Kernel SVM | Machine Learning


In this tutorial, we are going to introduce to the Kernel Support Vector Machine and how to implement in Python.

Kernel SVM Intuition:
In previous Support Vector Machine tutorial, we implemented SVM for the following scenario.

11_Kernel_SVM_1

Here the data points are linearly separable. That means we can separate the data points with a straight line.

1562875590_11_SVM_3


But what if we have data points like the following

                                11_21_kernel_svm_1

Here the data points do not look like the previous data points(though both in the same dimensional space). As we can see they can not be separated into two distinctive classes with a straight line. This is because these data points are not linearly separable.

So what can we do to make them linearly separable so that we can apply the SVM algorithm to the data point? 

Well, we can do one thing, that is we can take the data points in a higher dimensional space where they become linearly separable. To get a clear idea of this concept, let’s look at the following illustration.


                           11_21_kernel_svm_3


Here we used a mapping function(a function that maps the lower dimensional data points in a higher dimensional space), that elevates our data points into a higher dimensional space where they become linearly separable. And we find a hyperplane that classifies the data points into two distinctive classes.


Then we will project our data points to the initial dimensional space using another function.

11_Kernel_SVM_5


This is the whole idea of separating non-linear data points. In SVM, we do this by a special method or function called Kernel Trick.


In simple terms, Kernel Tricks are functions which apply some complex mathematical operations on the lower dimensional data points and convert them into higher dimensional space, then find out the process of separating the data points based on the labels and outputs you have defined.

There are many kernel tricks used in SVM. Some most used kernels are- the Gaussian RBF Kernel, Polynomial Kernel, Sigmoid Kernel etc.

Here we choose the Gaussian RBF Kernel.


The Kernel trick: Here we choose the Gaussian RBF Kernel function.

                          21_kernel_svm_4


And using the simplified formula of this Kernel Function stated above, we can find the classification of data points like the following.


                       21_kernel_svm_9





Kernel SVM in python: Now, we will implement this algorithm in Python. For this task, we will use the Social_Network_Ads.csv dataset. Let's have a glimpse of that dataset.

                                            

This dataset contains the buying decision of a customer based on gender, age and salary. Now, using SVM, we need to classify this dataset to predict the decision for unknown data points.

You can download the whole dataset from here.

First of all, we need to import essential libraries.

import numpy as np
import matplotlib.pyplot as plt
import pandas as pd

Then we will import the dataset.

dataset = pd.read_csv('Social_Network_Ads.csv')

Now, let's divide the features of the dataset into feature matrix X and dependent variable vector y.

X = dataset.iloc[:, [2, 3]].values
y = dataset.iloc[:, 4].values

Then we will make training and test sets.

Let's scale the training and test sets.

from sklearn.preprocessing import StandardScaler
sc = StandardScaler()
X_train = sc.fit_transform(X_train)
X_test = sc.transform(X_test)

It's time to fit SVC to our model.

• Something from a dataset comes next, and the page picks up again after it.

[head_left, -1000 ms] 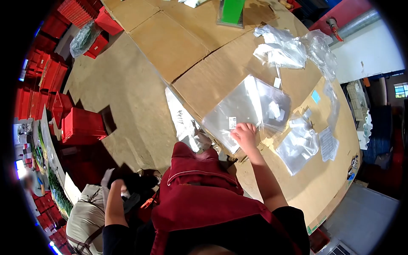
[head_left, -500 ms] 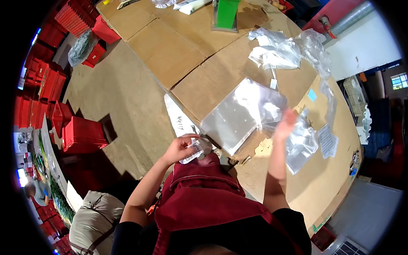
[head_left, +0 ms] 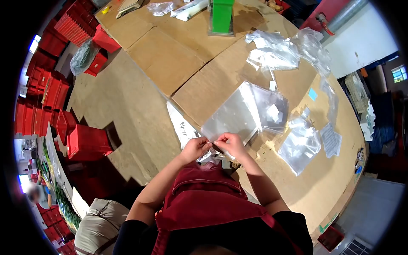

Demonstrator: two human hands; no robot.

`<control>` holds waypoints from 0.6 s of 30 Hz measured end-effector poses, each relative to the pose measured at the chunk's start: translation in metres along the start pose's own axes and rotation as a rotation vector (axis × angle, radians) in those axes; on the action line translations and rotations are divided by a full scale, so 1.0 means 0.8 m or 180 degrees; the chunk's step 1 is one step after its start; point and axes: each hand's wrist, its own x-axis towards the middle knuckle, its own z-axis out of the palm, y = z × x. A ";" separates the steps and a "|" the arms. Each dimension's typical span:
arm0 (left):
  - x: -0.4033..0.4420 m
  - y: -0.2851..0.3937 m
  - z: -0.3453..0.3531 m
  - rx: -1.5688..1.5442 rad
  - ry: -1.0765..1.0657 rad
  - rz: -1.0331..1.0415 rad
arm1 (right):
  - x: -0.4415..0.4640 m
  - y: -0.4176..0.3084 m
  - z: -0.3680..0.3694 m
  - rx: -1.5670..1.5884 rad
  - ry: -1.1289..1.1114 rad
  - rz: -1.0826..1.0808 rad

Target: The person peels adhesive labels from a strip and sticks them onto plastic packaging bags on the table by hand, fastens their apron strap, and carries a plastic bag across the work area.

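My left hand (head_left: 196,148) is closed in a pinch on a strip of labels (head_left: 208,157), pale and shiny, that hangs below the fingers in front of the apron. Close beside it, my right hand (head_left: 231,145) is pinched too, its fingertips nearly meeting the left ones. What it grips is too small to make out. Both hands are at the near corner of a stack of clear plastic sleeves (head_left: 231,114) lying flat on the cardboard-covered table (head_left: 170,55). A white sheet with handwriting (head_left: 182,126) hangs at the table edge by my left hand.
More clear plastic bags (head_left: 299,146) and a printed paper (head_left: 330,140) lie on the right. Crumpled plastic (head_left: 272,51) and a green holder (head_left: 222,17) stand farther back. Red crates (head_left: 88,143) line the floor at left; a stuffed beige sack (head_left: 100,221) is near me.
My right hand has come from above the sleeves on the right down to my left hand, and its fingers have closed. My left hand has shifted slightly right, still holding the label strip.
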 end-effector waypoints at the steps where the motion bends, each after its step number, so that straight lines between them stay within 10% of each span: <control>1: -0.002 0.000 -0.001 0.0403 0.0063 0.0017 | 0.004 0.000 -0.001 -0.0067 0.0032 -0.0026; 12: -0.008 -0.017 -0.004 -0.0096 0.0247 0.0147 | 0.006 0.004 0.026 -0.0154 -0.0156 0.0057; 15: -0.007 -0.008 -0.011 0.0574 0.0473 0.0019 | 0.026 0.031 0.008 -0.0627 0.1053 -0.0451; 18: -0.012 -0.017 -0.016 0.0959 0.0476 -0.0069 | 0.038 0.039 -0.045 -0.3119 0.1145 -0.0473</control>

For this, we will use the SVC class from ScikitLearn library.

from sklearn.svm import SVC
classifier = SVC(kernel = 'rdf', random_state = 0)
classifier.fit(X_train, y_train)

We have built our model. Let's say how it predicts on the test set.

y_pred = classifier.predict(X_test)


We are going to visualize the predicted result.

# Visualising the Test set results
from matplotlib.colors import ListedColormap
X_set, y_set = X_test, y_test
X1, X2 = np.meshgrid(np.arange(start = X_set[:, 0].min() - 1, stop = X_set[:, 0].max() + 1, step = 0.01),
                     np.arange(start = X_set[:, 1].min() - 1, stop = X_set[:, 1].max() + 1, step = 0.01))
plt.contourf(X1, X2, classifier.predict(np.array([X1.ravel(), X2.ravel()]).T).reshape(X1.shape),
             alpha = 0.75, cmap = ListedColormap(('red', 'green')))
plt.xlim(X1.min(), X1.max())
plt.ylim(X2.min(), X2.max())
for i, j in enumerate(np.unique(y_set)):
    plt.scatter(X_set[y_set == j, 0], X_set[y_set == j, 1],
                c = ListedColormap(('red', 'green'))(i), label = j)
plt.title('Kernel SVM (Test set)')
plt.xlabel('Age')
plt.ylabel('Estimated Salary')
plt.legend()
plt.show()

  The above code will generate the following graph.

                        21_kernel_svm_13

We can see that the graph looks different than that of the previous SVM result. This is because we modelled the data points in a higher dimensional space.